Exercise aim ->
The word "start" appears in some lines of the records below; state how many lines, and nothing else.

Data for this exercise ->

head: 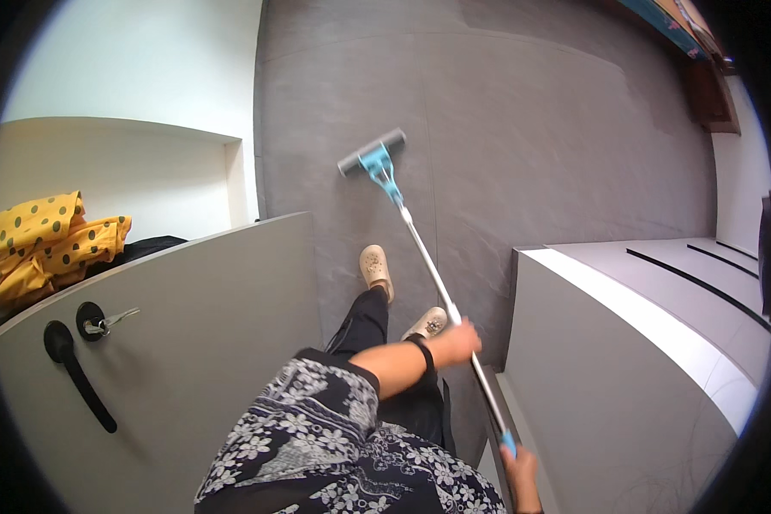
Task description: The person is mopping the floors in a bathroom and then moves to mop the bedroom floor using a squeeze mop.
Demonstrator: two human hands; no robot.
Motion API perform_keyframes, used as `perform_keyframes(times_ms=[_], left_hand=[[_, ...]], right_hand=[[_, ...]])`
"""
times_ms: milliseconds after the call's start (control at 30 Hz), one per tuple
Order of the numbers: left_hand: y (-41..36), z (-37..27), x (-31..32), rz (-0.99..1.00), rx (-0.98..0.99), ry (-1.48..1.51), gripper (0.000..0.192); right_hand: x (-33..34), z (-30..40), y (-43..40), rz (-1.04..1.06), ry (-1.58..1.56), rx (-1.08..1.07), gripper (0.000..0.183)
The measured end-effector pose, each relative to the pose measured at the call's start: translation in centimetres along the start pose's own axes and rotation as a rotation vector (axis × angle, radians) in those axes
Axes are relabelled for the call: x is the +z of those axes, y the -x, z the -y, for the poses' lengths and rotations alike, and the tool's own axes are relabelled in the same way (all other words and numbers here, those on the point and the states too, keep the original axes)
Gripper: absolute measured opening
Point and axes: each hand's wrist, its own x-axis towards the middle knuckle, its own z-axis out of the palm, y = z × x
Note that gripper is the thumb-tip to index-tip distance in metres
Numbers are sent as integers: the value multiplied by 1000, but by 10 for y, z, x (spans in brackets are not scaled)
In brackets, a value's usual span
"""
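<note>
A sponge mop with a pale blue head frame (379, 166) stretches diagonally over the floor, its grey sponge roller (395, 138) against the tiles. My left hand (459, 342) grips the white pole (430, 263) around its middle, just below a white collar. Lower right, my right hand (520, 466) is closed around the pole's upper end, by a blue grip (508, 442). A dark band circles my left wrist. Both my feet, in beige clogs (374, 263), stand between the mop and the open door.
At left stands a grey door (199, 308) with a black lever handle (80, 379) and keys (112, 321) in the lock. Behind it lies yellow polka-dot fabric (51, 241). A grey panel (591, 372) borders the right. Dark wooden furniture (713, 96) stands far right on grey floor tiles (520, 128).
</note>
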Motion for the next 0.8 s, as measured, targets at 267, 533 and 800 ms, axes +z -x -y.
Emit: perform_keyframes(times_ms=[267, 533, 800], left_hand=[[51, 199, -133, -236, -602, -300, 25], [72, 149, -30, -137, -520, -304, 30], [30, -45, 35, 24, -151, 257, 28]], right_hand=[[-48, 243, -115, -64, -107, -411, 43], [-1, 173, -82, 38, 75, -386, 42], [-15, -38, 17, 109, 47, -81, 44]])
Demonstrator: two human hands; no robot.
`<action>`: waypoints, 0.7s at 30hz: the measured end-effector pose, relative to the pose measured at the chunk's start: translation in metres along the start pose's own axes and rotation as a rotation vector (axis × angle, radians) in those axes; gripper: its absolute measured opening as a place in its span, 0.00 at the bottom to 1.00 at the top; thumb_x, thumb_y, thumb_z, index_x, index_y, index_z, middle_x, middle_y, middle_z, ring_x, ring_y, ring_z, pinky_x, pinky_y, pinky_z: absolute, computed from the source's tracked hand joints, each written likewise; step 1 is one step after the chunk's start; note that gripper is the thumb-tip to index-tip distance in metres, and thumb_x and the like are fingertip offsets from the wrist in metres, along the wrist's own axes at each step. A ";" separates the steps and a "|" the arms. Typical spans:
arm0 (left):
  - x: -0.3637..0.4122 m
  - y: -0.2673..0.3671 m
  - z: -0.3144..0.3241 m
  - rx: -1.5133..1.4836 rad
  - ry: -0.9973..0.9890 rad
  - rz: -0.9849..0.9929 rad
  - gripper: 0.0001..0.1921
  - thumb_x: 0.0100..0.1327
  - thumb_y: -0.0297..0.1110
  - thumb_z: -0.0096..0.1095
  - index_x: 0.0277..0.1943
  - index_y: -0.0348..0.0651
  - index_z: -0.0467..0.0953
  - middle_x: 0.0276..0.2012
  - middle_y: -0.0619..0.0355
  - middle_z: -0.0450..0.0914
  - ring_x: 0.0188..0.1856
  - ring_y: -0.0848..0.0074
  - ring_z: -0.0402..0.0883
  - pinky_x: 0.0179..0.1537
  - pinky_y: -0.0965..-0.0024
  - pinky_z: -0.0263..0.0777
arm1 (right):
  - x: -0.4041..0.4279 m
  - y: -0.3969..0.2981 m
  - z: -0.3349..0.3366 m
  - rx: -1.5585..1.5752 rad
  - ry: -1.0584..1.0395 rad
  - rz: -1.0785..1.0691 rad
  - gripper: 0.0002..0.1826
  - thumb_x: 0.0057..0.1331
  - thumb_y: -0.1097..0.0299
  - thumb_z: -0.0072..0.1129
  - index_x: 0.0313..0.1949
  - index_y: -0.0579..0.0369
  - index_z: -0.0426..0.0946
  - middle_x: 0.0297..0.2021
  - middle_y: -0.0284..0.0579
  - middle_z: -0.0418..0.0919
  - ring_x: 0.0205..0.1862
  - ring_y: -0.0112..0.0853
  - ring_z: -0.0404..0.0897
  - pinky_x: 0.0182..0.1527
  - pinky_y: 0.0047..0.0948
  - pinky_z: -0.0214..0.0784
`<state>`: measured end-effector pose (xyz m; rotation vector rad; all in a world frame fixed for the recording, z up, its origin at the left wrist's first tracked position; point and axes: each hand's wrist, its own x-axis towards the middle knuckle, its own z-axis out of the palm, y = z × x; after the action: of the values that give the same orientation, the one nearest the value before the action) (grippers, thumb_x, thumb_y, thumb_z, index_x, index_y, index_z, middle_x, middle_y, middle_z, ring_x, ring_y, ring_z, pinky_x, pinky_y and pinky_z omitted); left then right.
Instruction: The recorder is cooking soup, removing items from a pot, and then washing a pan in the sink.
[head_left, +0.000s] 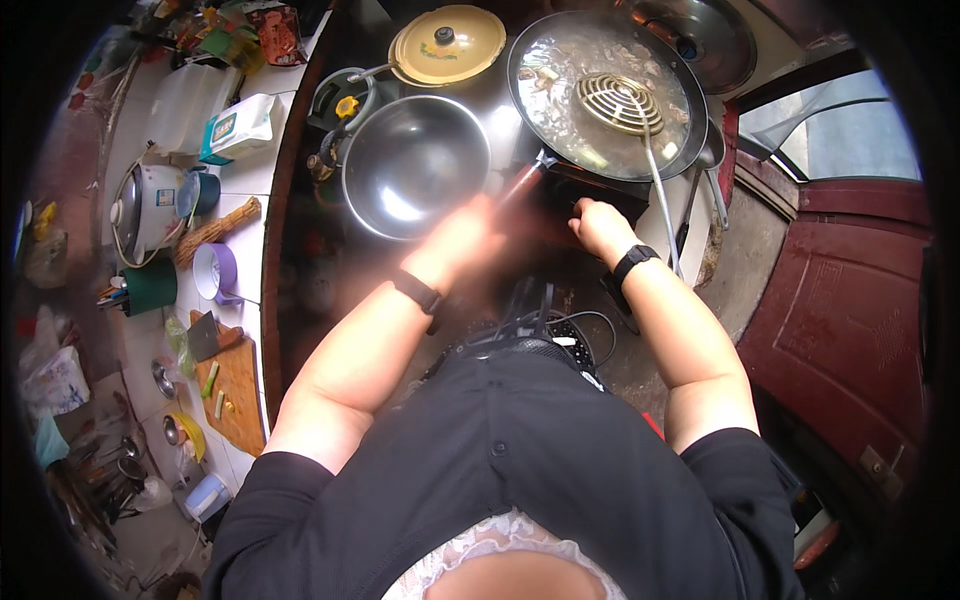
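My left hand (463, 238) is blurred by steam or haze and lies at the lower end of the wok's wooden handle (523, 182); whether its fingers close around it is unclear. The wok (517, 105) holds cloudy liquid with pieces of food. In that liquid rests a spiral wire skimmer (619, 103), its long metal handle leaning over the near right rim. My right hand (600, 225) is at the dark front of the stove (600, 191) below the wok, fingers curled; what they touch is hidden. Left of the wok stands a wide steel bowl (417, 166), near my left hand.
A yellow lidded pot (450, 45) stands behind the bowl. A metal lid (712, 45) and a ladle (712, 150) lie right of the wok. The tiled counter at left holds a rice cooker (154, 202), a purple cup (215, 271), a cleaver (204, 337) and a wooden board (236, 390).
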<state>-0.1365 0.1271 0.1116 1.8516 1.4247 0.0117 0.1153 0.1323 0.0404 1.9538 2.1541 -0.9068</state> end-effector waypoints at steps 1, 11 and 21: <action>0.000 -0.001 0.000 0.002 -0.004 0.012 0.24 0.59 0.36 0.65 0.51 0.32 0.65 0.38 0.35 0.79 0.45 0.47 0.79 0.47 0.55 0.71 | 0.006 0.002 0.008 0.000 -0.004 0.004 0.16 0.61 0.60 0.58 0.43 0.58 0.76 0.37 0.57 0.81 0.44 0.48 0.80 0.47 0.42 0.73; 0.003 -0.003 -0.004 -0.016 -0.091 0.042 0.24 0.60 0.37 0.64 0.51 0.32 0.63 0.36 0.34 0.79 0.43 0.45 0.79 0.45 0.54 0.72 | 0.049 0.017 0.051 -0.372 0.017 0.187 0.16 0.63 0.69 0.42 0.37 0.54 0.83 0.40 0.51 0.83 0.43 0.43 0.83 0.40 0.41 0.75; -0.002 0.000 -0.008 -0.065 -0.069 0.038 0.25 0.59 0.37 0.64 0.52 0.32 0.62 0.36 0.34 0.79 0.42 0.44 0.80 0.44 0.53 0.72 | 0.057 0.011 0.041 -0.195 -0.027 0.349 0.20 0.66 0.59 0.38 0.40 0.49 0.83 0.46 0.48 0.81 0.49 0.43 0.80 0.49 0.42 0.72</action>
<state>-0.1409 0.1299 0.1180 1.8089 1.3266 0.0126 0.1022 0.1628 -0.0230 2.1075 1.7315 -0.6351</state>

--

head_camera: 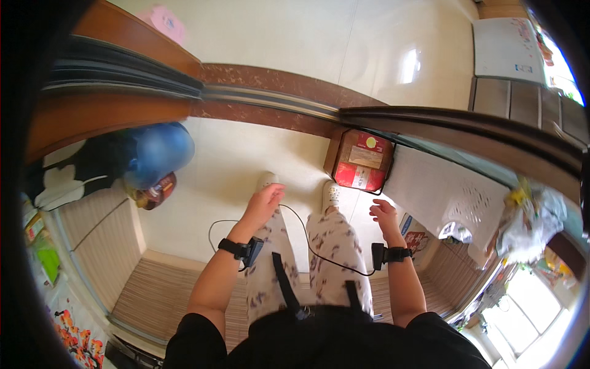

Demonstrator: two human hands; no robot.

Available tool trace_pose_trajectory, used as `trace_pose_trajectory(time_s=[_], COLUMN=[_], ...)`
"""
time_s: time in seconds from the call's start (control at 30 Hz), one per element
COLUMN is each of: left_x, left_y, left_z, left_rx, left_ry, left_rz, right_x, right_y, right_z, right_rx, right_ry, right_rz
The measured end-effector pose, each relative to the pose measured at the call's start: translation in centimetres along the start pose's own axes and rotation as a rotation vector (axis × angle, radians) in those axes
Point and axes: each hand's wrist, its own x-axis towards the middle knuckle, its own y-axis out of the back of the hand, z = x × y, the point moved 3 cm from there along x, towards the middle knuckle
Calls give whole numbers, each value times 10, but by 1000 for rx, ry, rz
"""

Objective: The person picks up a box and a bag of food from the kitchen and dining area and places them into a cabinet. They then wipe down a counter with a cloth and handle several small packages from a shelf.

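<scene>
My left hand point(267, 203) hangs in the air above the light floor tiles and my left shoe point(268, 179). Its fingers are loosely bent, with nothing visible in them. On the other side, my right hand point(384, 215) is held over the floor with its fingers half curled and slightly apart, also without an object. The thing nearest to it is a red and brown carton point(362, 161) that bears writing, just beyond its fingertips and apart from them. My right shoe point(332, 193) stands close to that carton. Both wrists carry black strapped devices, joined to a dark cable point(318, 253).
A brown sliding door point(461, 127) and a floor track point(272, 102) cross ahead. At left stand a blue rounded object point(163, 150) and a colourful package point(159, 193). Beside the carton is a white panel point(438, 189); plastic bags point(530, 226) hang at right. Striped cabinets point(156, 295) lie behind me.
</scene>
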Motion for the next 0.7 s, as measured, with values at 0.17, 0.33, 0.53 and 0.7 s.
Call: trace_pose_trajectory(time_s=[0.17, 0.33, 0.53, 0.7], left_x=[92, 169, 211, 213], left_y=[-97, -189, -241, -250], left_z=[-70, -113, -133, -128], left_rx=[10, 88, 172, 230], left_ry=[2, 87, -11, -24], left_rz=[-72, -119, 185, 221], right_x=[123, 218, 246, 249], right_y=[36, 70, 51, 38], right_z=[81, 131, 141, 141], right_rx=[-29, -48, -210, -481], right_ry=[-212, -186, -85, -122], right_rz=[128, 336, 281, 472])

Output ->
5